__Exercise details__.
Go through the data line by line from the top, retyping each exactly, and end with the line that contains "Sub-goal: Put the".

__Information shown__.
------------------------------------

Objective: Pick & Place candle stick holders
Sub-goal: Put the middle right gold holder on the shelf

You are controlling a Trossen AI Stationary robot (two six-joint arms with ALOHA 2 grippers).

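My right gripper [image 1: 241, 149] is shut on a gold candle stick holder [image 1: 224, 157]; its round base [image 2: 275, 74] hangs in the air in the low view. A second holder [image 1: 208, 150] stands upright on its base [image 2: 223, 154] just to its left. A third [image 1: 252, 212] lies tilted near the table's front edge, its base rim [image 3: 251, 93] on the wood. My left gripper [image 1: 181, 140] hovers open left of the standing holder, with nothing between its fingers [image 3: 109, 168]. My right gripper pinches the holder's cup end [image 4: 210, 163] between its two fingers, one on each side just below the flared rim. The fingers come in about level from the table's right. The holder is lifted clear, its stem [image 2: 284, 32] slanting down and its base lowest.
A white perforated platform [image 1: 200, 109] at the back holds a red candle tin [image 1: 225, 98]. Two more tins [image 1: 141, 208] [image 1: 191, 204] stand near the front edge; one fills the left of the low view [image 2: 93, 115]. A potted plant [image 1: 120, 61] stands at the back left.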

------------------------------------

__Solution for this exercise__.
Objective: Pick & Place candle stick holders
Sub-goal: Put the middle right gold holder on the shelf

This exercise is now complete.